This is not directly related to the any of the specific issues we normally post on here, but I just wanted to note that former Senator William Proxmire
has died.
As Samantha Power explained in her book "
A Problem From Hell: America and the Age of Genocide," Proxmire led the effort to get the United States to ratify the Genocide Convention. It took him 19 years and 3,221 daily speeches on the Senate floor before it happened.
The Genocide Convention Implementation Act of 1987 is better known as "The Proxmire Act."
Sadly, only this
Milwaukee Journal Sentinel article even bothers to mention it
Proxmire himself felt that his greatest legislative achievement was Senate passage of an anti-genocide treaty.
He delivered more than 3,000 speeches on the Senate floor over 19 years to shame the Senate into ratifying the international agreement. The treaty originally had been adopted in 1948 by the United Nations as a reaction against the murder of more than 6 million Jews by Nazi Germany in World War II. The Senate passed it in 1986.
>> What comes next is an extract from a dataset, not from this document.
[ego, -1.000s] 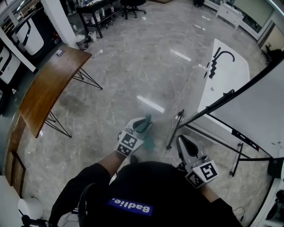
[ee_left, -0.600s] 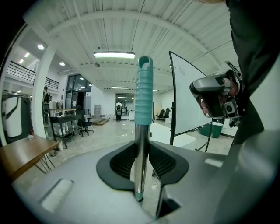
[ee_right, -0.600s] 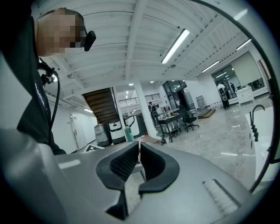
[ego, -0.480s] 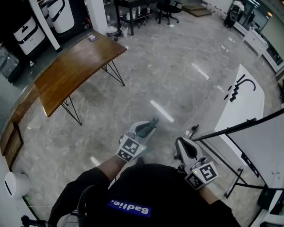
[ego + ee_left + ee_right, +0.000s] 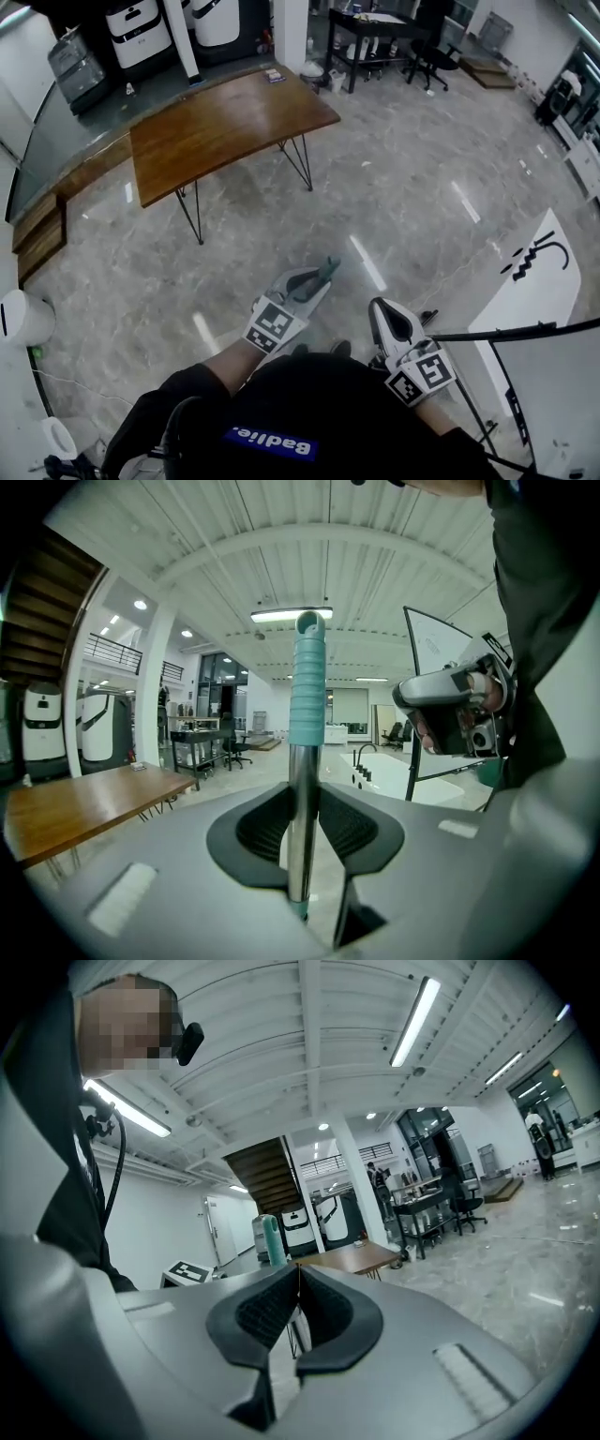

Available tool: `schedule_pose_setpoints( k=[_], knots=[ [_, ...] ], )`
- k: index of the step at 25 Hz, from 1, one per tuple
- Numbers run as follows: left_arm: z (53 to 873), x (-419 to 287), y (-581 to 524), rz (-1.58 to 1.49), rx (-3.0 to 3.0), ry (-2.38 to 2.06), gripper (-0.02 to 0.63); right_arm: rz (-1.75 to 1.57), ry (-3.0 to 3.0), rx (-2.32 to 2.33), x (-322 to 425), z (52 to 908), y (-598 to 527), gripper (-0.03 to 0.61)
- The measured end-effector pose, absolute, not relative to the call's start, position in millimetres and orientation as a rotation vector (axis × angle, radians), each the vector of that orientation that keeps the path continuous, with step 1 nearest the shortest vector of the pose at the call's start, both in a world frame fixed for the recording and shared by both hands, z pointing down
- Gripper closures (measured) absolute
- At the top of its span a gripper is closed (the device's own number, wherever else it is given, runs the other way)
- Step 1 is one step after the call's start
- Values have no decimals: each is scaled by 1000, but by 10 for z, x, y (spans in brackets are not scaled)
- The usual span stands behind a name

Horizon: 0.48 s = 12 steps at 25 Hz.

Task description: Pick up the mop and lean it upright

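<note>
The mop shows only as its handle: a steel pole [image 5: 301, 808] topped by a ribbed teal grip [image 5: 307, 682], standing upright. My left gripper [image 5: 302, 834] is shut on the steel pole just below the grip. In the head view the left gripper [image 5: 302, 284] is in front of my body, with the teal tip [image 5: 328, 270] poking past its jaws. The mop head is hidden. My right gripper [image 5: 389, 322] is to the right of it, jaws shut with nothing between them [image 5: 298, 1309]. From the right gripper view the teal grip [image 5: 270, 1239] shows to the left.
A curved wooden table [image 5: 225, 127] on thin black legs stands ahead on the marble floor. A white bathtub [image 5: 536, 274] with black taps and a black stand's bar [image 5: 525, 330] lie at the right. White machines [image 5: 141, 33] and a black desk [image 5: 370, 28] stand at the back.
The head view has swung round: the wooden table has moved from the left edge to the upper middle and the tub to the right edge. Both grippers keep their places; the left still holds the handle.
</note>
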<state>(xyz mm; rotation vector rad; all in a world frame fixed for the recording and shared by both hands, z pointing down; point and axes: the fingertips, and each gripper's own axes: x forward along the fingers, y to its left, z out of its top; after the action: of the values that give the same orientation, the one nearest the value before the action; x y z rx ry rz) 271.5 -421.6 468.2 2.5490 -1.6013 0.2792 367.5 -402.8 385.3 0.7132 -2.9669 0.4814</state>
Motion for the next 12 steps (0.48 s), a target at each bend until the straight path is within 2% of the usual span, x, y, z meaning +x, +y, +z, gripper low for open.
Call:
schedule_pose_setpoints(
  k=[12],
  knots=[
    [4226, 2389, -4009, 171, 2355, -1898, 497, 493, -3025, 364, 3346, 3801, -4275, 571]
  ],
)
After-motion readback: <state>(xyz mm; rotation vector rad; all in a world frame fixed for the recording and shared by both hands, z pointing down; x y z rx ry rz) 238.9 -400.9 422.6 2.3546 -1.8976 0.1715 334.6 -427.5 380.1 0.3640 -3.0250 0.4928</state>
UPDATE: The New York Times also mentions it
But he counted among his most significant accomplishments the government's 1986 approval of an international treaty outlawing genocide, for which he had delivered more than 3,000 speeches in the Senate over a 19-year period and which President Ronald Reagan finally signed into law in 1988. It took 40 years for the United States to join 97 other countries in a treaty outlawing genocide and it would not have done so were it not for Mr. Proxmire's tenacity. For two decades he would deliver a speech in favor of the treaty every morning the Senate was in session.